Pablo Neruda was the pen name of Neftali Ricardo Reyes Basoalto (1904-1973), a Chilean poet and diplomat whom Gabriel Garcia Marquez called “the great poet of the 20th century in any language.” The article on him at Wikipedia contains a wealth of information about his life, family, involvement in the Spanish Civil War, embrace and later rejection of Stalinism, the speech he made in Chile in 1948 which forced him into hiding and then exile, and many other facets of his life.
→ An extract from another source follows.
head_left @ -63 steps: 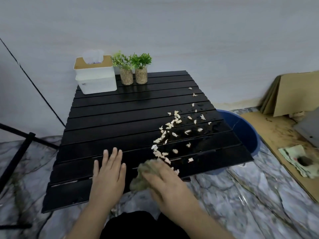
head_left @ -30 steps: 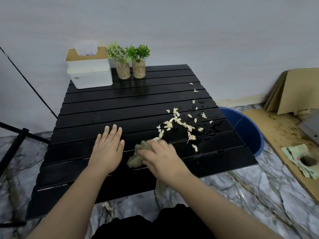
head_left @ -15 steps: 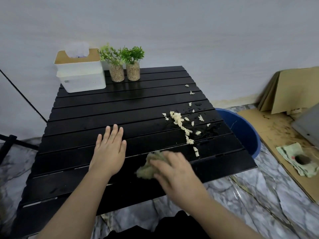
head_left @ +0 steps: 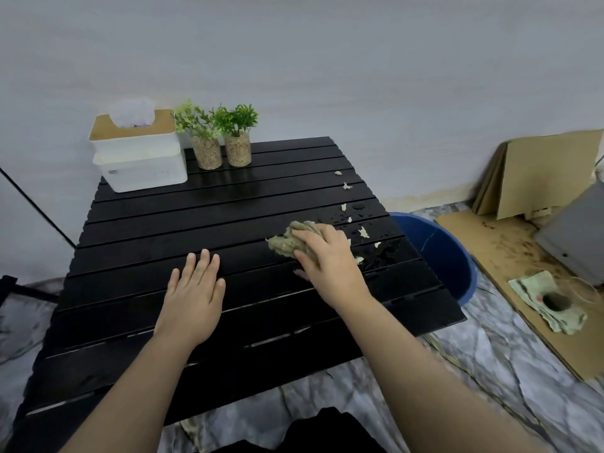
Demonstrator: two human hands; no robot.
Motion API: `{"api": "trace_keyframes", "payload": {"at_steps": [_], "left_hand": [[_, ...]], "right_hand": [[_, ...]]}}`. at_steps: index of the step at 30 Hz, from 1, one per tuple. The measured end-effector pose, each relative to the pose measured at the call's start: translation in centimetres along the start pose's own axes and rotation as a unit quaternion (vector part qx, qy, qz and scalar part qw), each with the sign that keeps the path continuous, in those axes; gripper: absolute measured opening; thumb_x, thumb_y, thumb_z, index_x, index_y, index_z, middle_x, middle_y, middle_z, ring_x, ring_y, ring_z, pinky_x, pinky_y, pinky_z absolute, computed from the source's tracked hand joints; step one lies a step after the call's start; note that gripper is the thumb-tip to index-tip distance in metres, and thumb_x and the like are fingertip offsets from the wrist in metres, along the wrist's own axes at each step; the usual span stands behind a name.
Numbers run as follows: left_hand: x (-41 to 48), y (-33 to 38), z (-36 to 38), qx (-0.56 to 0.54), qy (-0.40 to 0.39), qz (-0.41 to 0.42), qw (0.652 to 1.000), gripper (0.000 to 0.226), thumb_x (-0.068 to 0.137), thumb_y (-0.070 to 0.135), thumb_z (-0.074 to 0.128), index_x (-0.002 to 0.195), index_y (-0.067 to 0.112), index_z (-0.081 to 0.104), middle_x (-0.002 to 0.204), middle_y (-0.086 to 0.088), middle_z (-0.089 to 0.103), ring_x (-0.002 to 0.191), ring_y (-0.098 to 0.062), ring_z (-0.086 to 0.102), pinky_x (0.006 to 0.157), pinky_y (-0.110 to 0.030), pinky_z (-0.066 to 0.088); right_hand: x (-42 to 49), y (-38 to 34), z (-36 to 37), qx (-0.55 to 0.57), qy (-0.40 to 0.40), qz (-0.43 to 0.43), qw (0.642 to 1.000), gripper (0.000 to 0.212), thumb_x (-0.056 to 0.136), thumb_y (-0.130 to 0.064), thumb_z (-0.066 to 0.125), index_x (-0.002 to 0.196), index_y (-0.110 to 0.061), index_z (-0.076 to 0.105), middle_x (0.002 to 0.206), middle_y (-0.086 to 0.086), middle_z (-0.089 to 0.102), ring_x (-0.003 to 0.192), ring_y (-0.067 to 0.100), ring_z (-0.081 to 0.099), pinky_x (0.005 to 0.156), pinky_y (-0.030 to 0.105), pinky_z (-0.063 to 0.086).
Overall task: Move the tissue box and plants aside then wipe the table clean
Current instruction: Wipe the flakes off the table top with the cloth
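A black slatted table (head_left: 157,223) fills the middle of the view. At its far left corner stands a white tissue box (head_left: 139,158) with a tan lid. Two small green plants (head_left: 206,138) (head_left: 238,135) in gravel-filled glass jars stand right beside it. My right hand (head_left: 327,253) presses a crumpled olive-green cloth (head_left: 286,241) onto the right part of the table. Pale scraps (head_left: 362,232) and water drops lie just right of the cloth, toward the table's right edge. My left hand (head_left: 194,295) rests flat on the table, fingers apart, holding nothing.
A blue bucket (head_left: 447,256) stands on the floor against the table's right edge. Cardboard sheets (head_left: 536,174) lean on the wall at far right, and a stained rag (head_left: 549,300) lies on floor cardboard. A black stand leg (head_left: 19,289) is at left.
My right hand has swept the cloth from the table's near edge up and to the right, into the scraps. The scraps are pushed closer to the right edge. My left hand stays flat.
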State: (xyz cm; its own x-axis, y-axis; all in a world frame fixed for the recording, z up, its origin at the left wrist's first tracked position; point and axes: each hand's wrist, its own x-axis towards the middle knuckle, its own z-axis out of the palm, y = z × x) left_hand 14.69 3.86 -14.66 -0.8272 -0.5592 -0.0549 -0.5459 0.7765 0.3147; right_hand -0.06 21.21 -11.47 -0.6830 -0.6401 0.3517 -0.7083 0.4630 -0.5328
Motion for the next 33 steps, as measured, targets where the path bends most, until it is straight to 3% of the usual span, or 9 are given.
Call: {"api": "trace_keyframes", "payload": {"at_steps": [4,8,10,16,20,23,26,29,33], "left_hand": [[0.2,1.6,-0.1,-0.016,0.0,-0.037,0.999,0.053,0.098,0.034,0.017,0.147,0.018,0.007,0.159,0.0,0.0,0.145,-0.017,-0.011,0.119,-0.041,-0.006],[0.6,6.4,0.5,-0.067,0.001,0.01,0.998,0.052,0.098,0.033,0.018,0.147,0.018,0.008,0.159,0.002,0.004,0.145,-0.015,-0.01,0.117,-0.039,-0.008],[1.3,8.2,0.9,-0.088,0.0,0.036,0.996,0.052,0.098,0.033,0.02,0.147,0.018,0.008,0.158,0.002,0.004,0.145,-0.014,-0.009,0.118,-0.036,-0.005],[3.2,8.6,2.7,-0.011,-0.018,0.072,0.997,0.053,0.098,0.037,0.015,0.147,0.021,0.004,0.158,0.004,-0.004,0.144,-0.013,-0.013,0.118,-0.034,-0.006],[3.0,8.6,2.9,-0.004,-0.003,0.078,0.997,0.053,0.098,0.037,0.014,0.147,0.022,0.002,0.158,0.006,-0.005,0.143,-0.01,-0.014,0.116,-0.032,-0.008],[3.0,8.6,2.9,-0.006,0.002,0.078,0.997,0.053,0.098,0.037,0.015,0.147,0.022,0.004,0.158,0.006,-0.004,0.143,-0.01,-0.013,0.117,-0.032,-0.008],[3.2,8.5,3.0,0.0,0.006,0.076,0.997,0.053,0.098,0.036,0.015,0.147,0.022,0.004,0.158,0.006,-0.003,0.144,-0.011,-0.012,0.118,-0.033,-0.006],[3.2,8.6,3.0,0.002,0.01,0.073,0.997,0.053,0.098,0.036,0.015,0.147,0.022,0.005,0.158,0.006,-0.002,0.144,-0.011,-0.012,0.118,-0.033,-0.006],[3.0,8.8,3.0,-0.006,0.011,0.068,0.998,0.052,0.098,0.036,0.016,0.147,0.023,0.006,0.158,0.007,-0.002,0.144,-0.011,-0.014,0.118,-0.034,-0.007]], "right_hand": [[-7.5,1.7,-4.2,-0.112,-0.035,-0.109,0.987,0.037,0.086,-0.035,0.052,0.12,-0.024,0.059,0.12,0.004,0.059,0.104,0.025,0.052,0.085,0.036,0.042],[-11.6,4.3,-3.6,-0.173,-0.094,-0.176,0.964,0.045,0.093,-0.049,0.044,0.136,-0.039,0.04,0.145,-0.003,0.045,0.136,0.025,0.034,0.109,0.045,0.022],[-11.2,5.2,-3.4,-0.145,-0.095,-0.185,0.967,0.041,0.096,-0.048,0.039,0.136,-0.042,0.039,0.143,-0.003,0.046,0.132,0.023,0.038,0.108,0.044,0.024],[-4.1,8.0,-3.2,-0.154,-0.084,-0.066,0.982,0.041,0.085,-0.053,0.04,0.122,-0.043,0.054,0.128,-0.005,0.057,0.109,0.021,0.048,0.082,0.039,0.036],[1.3,9.7,-2.8,-0.134,-0.083,-0.002,0.987,0.039,0.09,-0.046,0.046,0.126,-0.035,0.055,0.136,-0.001,0.048,0.12,0.028,0.041,0.093,0.044,0.036],[1.7,9.6,-3.6,-0.023,-0.022,0.017,0.999,0.035,0.091,-0.037,0.052,0.125,-0.028,0.058,0.135,0.0,0.05,0.119,0.024,0.04,0.101,0.041,0.034],[-1.5,8.8,-5.4,0.012,-0.018,-0.083,0.996,0.038,0.091,-0.041,0.048,0.122,-0.022,0.06,0.132,0.003,0.053,0.117,0.02,0.044,0.101,0.027,0.029],[-6.4,8.0,-5.8,-0.073,-0.11,-0.22,0.967,0.037,0.094,-0.044,0.045,0.127,-0.031,0.053,0.138,-0.001,0.047,0.122,0.019,0.044,0.096,0.035,0.037],[-6.4,7.8,-4.6,-0.153,-0.162,-0.216,0.951,0.045,0.089,-0.061,0.039,0.13,-0.043,0.045,0.141,-0.006,0.046,0.125,0.023,0.044,0.093,0.043,0.038]]}}
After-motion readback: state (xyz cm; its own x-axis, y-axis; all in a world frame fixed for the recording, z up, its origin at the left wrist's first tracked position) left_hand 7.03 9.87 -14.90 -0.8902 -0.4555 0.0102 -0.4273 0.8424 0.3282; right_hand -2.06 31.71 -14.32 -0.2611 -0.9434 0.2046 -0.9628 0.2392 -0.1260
The Poetry Foundation also has a good profile on the poet, as does poets.org.
An interesting note: the 1994 Italian movie Il Postino (The Postman) is a story of how a postman’s life is changed when he strikes up a friendship with a poet in exile on Sardinia – and that poet is Pablo Neruda, who indeed spent several years of exile there.
The author of numerous works of poetry, Neruda received the Nobel Prize for Literature in 1971. This poem is taken from 100 Love Sonnets, or Cien sonetos de amor, which Neruda dedicated to his wife, Matilde Urrutia (the poems were translated by Stephen Tapscott and published by the University of Texas Press).
Sonnet LXXIII
Maybe you’ll remember that razor-faced man
who slipped out from the dark like a blade
and – before we realized – knew what was there:
he saw smoke and concluded fire.
The pallid woman with black hair
rose like a fish from the abyss,
and the two of them built up a contraption,
armed to the teeth, against love.
Man and woman, they felled mountains and gardens,
they went down to the river, the scaled the walls,
they hoisted their atrocious artillery up the hill.
Then love knew it was called love.
And when I lifted my eyes to your name,
Suddenly your heart showed me my way.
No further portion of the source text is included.